Nach der letzten Statistik der Agentur für Arbeit gibt es in Münster rund 3.800 Menschen, die einer abhängigen Beschäftigung nachgehen und trotzdem ALG II beziehen. Sie können von ihrem Einkommen nicht ihren Lebensunterhalt und den ihrer Familien bestreiten und sind somit auf ergänzende Leistungen angewiesen. Das sind zusätzliche Ausgaben für die Stadt Münster.

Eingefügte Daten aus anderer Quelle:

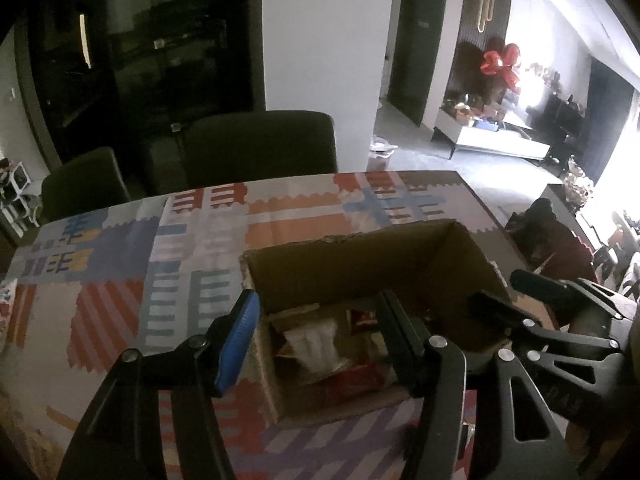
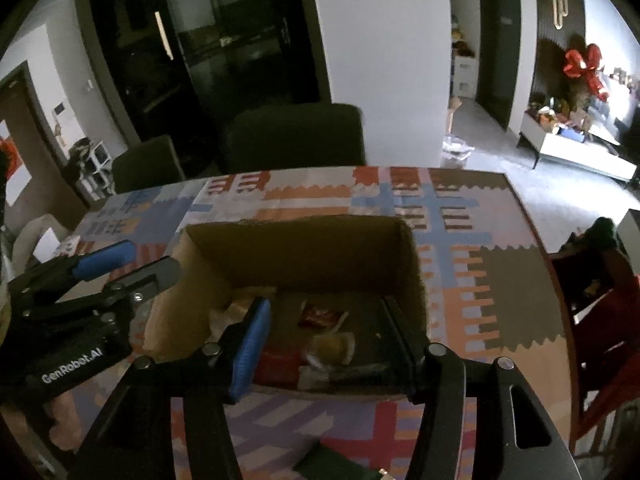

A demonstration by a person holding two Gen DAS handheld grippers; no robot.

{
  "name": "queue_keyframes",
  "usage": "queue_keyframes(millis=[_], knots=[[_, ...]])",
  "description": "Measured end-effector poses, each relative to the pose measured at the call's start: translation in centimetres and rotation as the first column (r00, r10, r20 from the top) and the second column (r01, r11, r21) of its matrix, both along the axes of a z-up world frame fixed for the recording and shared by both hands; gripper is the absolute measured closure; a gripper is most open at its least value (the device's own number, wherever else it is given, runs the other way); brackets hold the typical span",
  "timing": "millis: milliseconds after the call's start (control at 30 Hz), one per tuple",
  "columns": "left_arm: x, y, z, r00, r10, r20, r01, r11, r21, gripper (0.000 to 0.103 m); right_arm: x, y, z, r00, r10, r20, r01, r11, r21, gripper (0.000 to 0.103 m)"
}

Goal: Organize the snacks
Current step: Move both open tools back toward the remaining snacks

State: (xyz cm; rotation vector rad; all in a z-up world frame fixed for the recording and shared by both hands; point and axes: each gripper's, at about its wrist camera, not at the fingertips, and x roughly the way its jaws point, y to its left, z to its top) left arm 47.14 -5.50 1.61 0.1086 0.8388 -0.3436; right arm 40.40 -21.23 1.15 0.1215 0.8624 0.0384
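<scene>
An open cardboard box [image 1: 360, 264] is seen standing toward the near right corner of the table [image 1: 120, 240], on its patterned cloth; the snacks [image 1: 316, 344] are piled loosely on the box floor, among them a pale crinkled packet, a red packet [image 2: 320, 316] and a yellowish wrapped piece [image 2: 334, 346]. The left gripper [image 1: 320, 332] is held over the box's near left corner with its jaws parted about halfway; nothing is held between them. The right gripper [image 2: 326, 332] is poised over the near wall of the box, its jaws likewise parted and empty, with the packets lying below and beyond the fingertips. The packets are judged to be light, soft and crinkly, probably slippery on their film and easily crushed if pinched hard; a hold is best taken at a sealed edge or across a flat middle, with gentle pressure. The box walls are judged stiff enough to be pushed against but thin; the torn far rim may bend if it is gripped.
</scene>
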Motion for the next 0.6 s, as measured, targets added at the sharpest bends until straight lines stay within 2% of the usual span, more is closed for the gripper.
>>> queue_keyframes(millis=[67, 333, 600], knots=[[-0.5, 0.3, 0.3, 1.0, 0.008, 0.01, -0.008, 1.0, -0.001, 0.039, -0.3, 0.0, 0.2, 1.0, -0.001, 0.001, 0.001, 1.0, 0.008, 0.047], [-3.4, 1.4, 1.7, 0.999, 0.025, 0.038, -0.024, 1.0, -0.007, 0.039, -2.7, 0.4, 1.4, 0.999, -0.007, 0.032, 0.006, 0.999, 0.033, 0.047], [-6.9, 2.7, 2.9, 0.997, 0.036, 0.066, -0.035, 0.999, -0.015, 0.035, -5.7, 1.3, 2.6, 0.997, -0.009, 0.079, 0.007, 1.0, 0.023, 0.047]])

„Das liegt daran, dass immer mehr Menschen in prekären Beschäftigungs-verhältnissen arbeiten und mit Dumpinglöhnen bezahlt werden“, so der münsterländer DGB-Vorsitzende Heinz Rittermeier. In dieser Situation komme es darauf an, dass alle Firmen ihre Beschäftigten nach Tarif bezahlen und schwarze Schafe einen Denkzettel bekämen.

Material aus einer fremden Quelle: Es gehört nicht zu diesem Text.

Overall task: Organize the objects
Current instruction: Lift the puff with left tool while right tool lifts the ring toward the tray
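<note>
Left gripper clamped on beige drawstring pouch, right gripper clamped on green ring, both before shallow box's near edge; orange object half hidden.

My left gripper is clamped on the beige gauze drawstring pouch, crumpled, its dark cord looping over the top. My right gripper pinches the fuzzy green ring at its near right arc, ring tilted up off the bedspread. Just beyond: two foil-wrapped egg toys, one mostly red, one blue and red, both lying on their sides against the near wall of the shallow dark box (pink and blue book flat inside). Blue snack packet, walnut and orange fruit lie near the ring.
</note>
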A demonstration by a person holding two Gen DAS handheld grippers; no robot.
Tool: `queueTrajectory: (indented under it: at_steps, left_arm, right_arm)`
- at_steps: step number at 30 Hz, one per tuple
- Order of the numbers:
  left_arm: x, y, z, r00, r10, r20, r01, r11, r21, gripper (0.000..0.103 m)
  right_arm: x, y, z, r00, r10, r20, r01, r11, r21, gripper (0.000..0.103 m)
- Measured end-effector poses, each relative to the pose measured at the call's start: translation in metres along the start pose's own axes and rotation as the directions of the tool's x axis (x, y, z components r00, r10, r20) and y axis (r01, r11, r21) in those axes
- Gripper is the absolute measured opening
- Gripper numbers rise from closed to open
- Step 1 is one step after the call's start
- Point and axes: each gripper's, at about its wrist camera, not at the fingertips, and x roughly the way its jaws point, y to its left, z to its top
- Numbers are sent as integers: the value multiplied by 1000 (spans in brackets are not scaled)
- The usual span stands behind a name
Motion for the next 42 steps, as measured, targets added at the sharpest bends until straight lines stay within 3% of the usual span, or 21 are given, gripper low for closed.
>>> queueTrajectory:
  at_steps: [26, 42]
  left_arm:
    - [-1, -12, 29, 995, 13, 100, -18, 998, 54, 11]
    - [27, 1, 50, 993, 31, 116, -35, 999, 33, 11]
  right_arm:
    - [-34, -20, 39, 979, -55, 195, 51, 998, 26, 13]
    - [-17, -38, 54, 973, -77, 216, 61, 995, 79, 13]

„Hier könnte die Stadt Münster wegweisend sein“, betont Heinz Rittermeier. Sie sollte nur an jene Unternehmen Aufträge vergeben, die nachweislich nach Tarif bezahlen. Dann könnten die Arbeitnehmer von ihrem Lohn leben und wären nicht auf ALG II-Leistungen angewiesen. „So kann die Stadt Münster sparen und zugleich sozial sein“, unterstreicht Heinz Rittermeier.